Most people assume the modern credit system is simply “how the world works.” What they don’t realize is that God already addressed money, lending, and debt—clearly, repeatedly, and with limits. Scripture never treats debt as neutral, and it never allows it to become permanent.
In God’s design, debt had an end date. In the systems we live under now, debt is intentionally kept alive—sold, resold, re-aged, and pursued long after it should have died.
That difference matters.
God commanded debt release, not refinancing.
In the law given to Israel, debts were not allowed to linger indefinitely. They were required to end.
Deuteronomy 15:1–2
“At the end of every seven years you shall grant a release… every creditor shall release what he has lent to his neighbor.”

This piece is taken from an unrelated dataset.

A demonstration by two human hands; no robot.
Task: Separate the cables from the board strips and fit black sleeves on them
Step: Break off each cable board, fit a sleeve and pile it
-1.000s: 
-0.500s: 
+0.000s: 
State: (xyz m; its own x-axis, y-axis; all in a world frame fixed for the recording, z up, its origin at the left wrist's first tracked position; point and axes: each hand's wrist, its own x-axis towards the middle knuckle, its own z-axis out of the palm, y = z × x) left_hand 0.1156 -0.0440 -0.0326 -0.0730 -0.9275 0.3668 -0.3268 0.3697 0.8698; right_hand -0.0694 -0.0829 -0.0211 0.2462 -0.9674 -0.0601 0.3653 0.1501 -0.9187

This was not optional charity. It was obedience. God understood that unchecked debt eventually turns people into servants and families into collateral. He placed a boundary where human systems refuse to.
Debt in Scripture was real, but it was limited. It had accountability, relationship, and a release built in. God valued people more than repayment.
God also drew a hard line against profiting from another person’s hardship.
Exodus 22:25
“If you lend money to any of my people with you who is poor, you shall not be like a moneylender to him, and you shall not exact interest from him.”
Leviticus 25:36–37
“Take no interest from him or profit… you shall not lend him your money at interest.”
Scripture does not condemn lending. It condemns lending that exploits need. Turning desperation into a business model is not righteousness—it is oppression.
God never hid the danger of debt.
Proverbs 22:7
“The borrower is servant to the lender.”
That is not a proverb meant to shame. It is a warning. Debt changes power dynamics, and without limits it becomes a form of control. That is precisely why God required release.
Every seventh year, debts were forgiven. In the Year of Jubilee, land returned to families, servants were freed, and generational loss was reversed.
Leviticus 25:10
“You shall proclaim liberty throughout the land to all its inhabitants.”
Biblical economics protected households. It prevented permanent underclasses. It restrained accumulation. God designed resets because He knew what happens when there are none.
Modern systems kept the number—seven years—but removed the mercy.
Credit reporting limits how long negative information can appear, yet the debt itself is rarely forgiven. Instead, it is sold. Ownership changes hands, pressure resumes, and families are told the obligation never really ends.
Selling debt breaks the biblical model entirely. In Scripture, debt is personal and relational. In modern finance, it is transferable property. Once debt could be traded, mercy disappeared.
This lack of restraint shows itself most clearly after death.
Families report receiving collection letters after a loved one dies—sometimes informing widows that creditors are “waiting” to see what remains, or whether anything can be collected later. This behavior is not biblical, and it directly violates God’s commands.
Exodus 22:22
“You shall not afflict any widow or fatherless child.”
Deuteronomy 27:19
“Cursed is he who perverts justice due to the sojourner, the fatherless, and the widow.”
Targeting grieving families is not justice. It is predation.
Jesus spoke plainly about systems that appear respectable while consuming the vulnerable.
Matthew 23:14
“They devour widows’ houses…”
That warning was not aimed at criminals hiding in the shadows. It was aimed at institutions that use authority, paperwork, and religious language to justify exploitation.
Student loans reveal the same pattern.
Federal student loans are discharged upon the borrower’s death, yet families are still pressured, confused, or frightened into paying. Private student loans may pursue estates or co-signers. The result is the same: someone must keep paying.
The system is built to ensure obligation survives, even when the person does not.
Scripture presents a different posture entirely.
Luke 6:34–35
“If you lend to those from whom you expect to receive, what credit is that to you? … love your enemies… lend, expecting nothing in return.”
That does not mean irresponsibility. It means compassion governs profit. It means help is not weaponized.
God’s economy restrains greed, protects families, and releases burdens. Systems that never forgive debt are not neutral—they are unbiblical by design.
The Bible does not command endless repayment. It commands justice, mercy, and limits.
When mercy is removed from money, debt becomes a tool of control. And God has already told us how He views that kind of system.
Psalm 37:21
“The wicked borrows and does not pay back, but the righteous is generous and gives.”
God is not confused about who the oppressor is. He sees the paperwork. He sees the pressure. And He does not confuse legality with righteousness.